The National Hurricane Conference – Dialogue and Lessons Learned

Erin Mullen

Dr. Erin Mullen is the Director of the Rx Response program. She is also a disaster responder, serving as a member of the National Disaster Medical System (NDMS) as a Clinical Pharmacy Unit Leader with the Logistics Response Assistance Team.

Last week at the National Hurricane Conference, we announced our new, easier to remember name and website for the pharmacy status reporting tool – Rx Open (available at

But what we didn’t talk about was what a great experience the conference was for me as an emergency manager, weather geek & hurricane survivor. I got to meet Bryan Norcross, who talked me & thousands of other South Floridians through the night 20 years ago as we went through Hurricane Andrew. And, of course, I met a bunch of dedicated professionals in meteorology, public safety and emergency management. We talked about Rx Response’s experiences and lessons learned with the response to Sandy, which you can read about in our Hurricane Sandy report.

What struck me as I attended the sessions and talked with attendees is the common struggle we all face as public health professionals, emergency managers or clinicians in developing messaging that motivates the public to respond with the behavior we want: get vaccinated, evacuate a dangerous area, or plan your medication needs before disaster strikes.

Dr. Earl “Jay” Baker presented research showing that even when people knew there was a danger, they often misunderstood the actual risk, and their incomplete knowledge led to the wrong decisions not to evacuate their homes when they were in danger. Dr. Rick Knabb, Director of the National Hurricane Center, talked about the decisions he and his staff had to make when communicating about the nature of a tropical system (hurricane vs. post-tropical) and the consequences of that storm making landfall.

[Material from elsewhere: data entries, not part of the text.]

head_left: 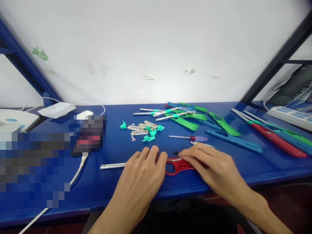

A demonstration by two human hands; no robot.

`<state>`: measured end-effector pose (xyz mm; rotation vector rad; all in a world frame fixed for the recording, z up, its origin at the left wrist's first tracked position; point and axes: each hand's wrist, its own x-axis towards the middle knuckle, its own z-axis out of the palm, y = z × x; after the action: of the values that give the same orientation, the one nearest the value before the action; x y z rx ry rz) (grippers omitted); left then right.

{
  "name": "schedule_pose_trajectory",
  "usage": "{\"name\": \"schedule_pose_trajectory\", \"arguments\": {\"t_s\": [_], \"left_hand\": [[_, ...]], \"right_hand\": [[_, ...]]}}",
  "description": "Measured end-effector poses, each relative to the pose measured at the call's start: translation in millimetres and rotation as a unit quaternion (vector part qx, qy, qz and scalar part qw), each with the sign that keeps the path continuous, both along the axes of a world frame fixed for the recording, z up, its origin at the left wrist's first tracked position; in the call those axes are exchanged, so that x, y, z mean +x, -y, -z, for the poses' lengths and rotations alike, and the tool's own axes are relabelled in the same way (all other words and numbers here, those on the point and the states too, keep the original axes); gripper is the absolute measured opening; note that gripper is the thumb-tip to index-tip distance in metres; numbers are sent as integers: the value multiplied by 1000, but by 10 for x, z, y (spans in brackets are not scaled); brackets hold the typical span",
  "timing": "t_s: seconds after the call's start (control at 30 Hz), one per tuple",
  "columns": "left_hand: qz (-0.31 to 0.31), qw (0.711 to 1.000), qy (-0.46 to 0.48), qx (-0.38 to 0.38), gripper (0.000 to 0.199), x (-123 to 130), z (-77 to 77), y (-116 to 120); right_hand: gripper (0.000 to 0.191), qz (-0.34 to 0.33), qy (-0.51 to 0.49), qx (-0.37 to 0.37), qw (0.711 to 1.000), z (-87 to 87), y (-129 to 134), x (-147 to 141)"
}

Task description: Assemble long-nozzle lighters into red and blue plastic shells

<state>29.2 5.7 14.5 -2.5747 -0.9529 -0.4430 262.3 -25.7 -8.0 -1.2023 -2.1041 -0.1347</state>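
A red lighter half-casing (179, 167) lies near the table's front edge, its inner side facing up and its finger loop showing. A silver metal tube (113, 166) sticks out to the left from under my left hand (146, 169), whose fingers are closed over the casing's left part. Above the casing, the thumb and fingertips of my right hand (212, 161) pinch a small black part (175, 153). A thin pale wire (173, 159) runs along the casing by those fingertips. A clear fuel tank (203, 145) lies just behind my right hand, partly covered.
A purple-handled screwdriver (198, 138), clear fuel tanks (138, 132) and teal triggers (149, 138) lie behind my hands. Green half-casings (182, 123), a blue half-casing (236, 141) and assembled long lighters (278, 138) are farther right. A white cable (79, 169) crosses the left side.
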Motion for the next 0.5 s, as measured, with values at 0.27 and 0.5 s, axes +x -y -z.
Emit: {"name": "schedule_pose_trajectory", "arguments": {"t_s": [0.27,0.5], "left_hand": [[-9,1000,-18,5,33,5,-14,10],[-12,998,-57,-4,21,-11,-51,21]], "right_hand": [[20,-1,9,4,1000,12,2,-3],[21,-26,27,4,999,6,29,16]]}}
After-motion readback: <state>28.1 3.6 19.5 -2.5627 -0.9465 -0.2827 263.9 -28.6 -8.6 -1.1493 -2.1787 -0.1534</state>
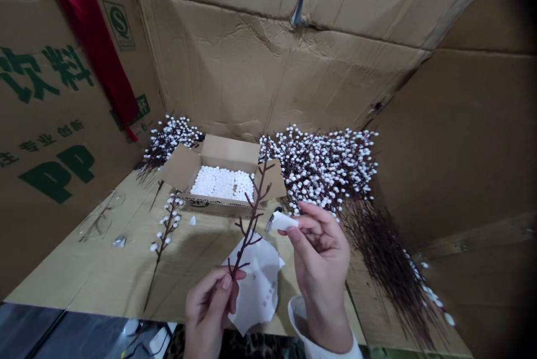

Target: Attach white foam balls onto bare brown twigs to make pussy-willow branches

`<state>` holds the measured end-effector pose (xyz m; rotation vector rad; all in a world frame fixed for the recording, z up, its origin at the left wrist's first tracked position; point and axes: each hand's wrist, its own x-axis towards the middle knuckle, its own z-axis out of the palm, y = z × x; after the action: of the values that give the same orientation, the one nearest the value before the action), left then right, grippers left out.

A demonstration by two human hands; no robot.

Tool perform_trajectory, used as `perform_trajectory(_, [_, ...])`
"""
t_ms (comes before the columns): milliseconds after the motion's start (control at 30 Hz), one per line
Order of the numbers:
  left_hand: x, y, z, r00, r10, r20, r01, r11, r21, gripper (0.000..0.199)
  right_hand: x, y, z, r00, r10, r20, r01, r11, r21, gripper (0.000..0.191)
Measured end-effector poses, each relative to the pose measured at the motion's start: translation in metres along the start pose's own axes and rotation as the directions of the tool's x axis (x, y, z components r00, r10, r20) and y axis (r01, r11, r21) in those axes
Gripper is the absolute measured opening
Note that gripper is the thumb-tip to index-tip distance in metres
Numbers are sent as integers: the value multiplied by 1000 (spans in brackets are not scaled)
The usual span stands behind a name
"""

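Note:
Between the thumb and fingers of my left hand point(215, 297) is the lower end of a brown artificial branch point(253, 208), upright and bare of berries along its twigs. Pinched in my right hand point(319, 241) is a small white paper-wrapped piece point(283, 221) with a dark and silvery end, close to the branch; its exact kind is unclear. Beneath the branch lies a torn white paper sheet point(262, 286). Behind it stands an open cardboard box point(218, 209) holding many white foam balls point(222, 182). A branch with white berries point(166, 230) lies on the left.
Heaps of white-berried branches point(327, 163) fill the back right, with a smaller heap point(172, 138) at the back left. Bare brown stems point(390, 264) lie at the right. Tall cardboard walls point(251, 74) surround the tabletop point(104, 280). A red ribbon point(92, 40) hangs at the left.

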<state>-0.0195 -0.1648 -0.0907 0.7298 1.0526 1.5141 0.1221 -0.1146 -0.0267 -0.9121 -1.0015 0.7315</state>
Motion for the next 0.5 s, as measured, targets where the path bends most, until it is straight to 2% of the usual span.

FEMA’s Administrator Craig Fugate expressed his frustration with the public’s continued unwillingness to heed pre-storm warnings. In public health, we waste resources proving again and again that vaccines are safe, effective, and appropriate health interventions that reduce morbidity and mortality significantly. And in clinical practice, we see the effects of non-adherence in decreased health outcomes and antibiotic resistance.

These common challenges of developing the right communications to motivate changes in behavior to achieve health and safety goals are recurrent ones. There is never one answer…we all take in information in many ways, and there are many things that influence the decisions we make based on our personal experiences and the information we have collected.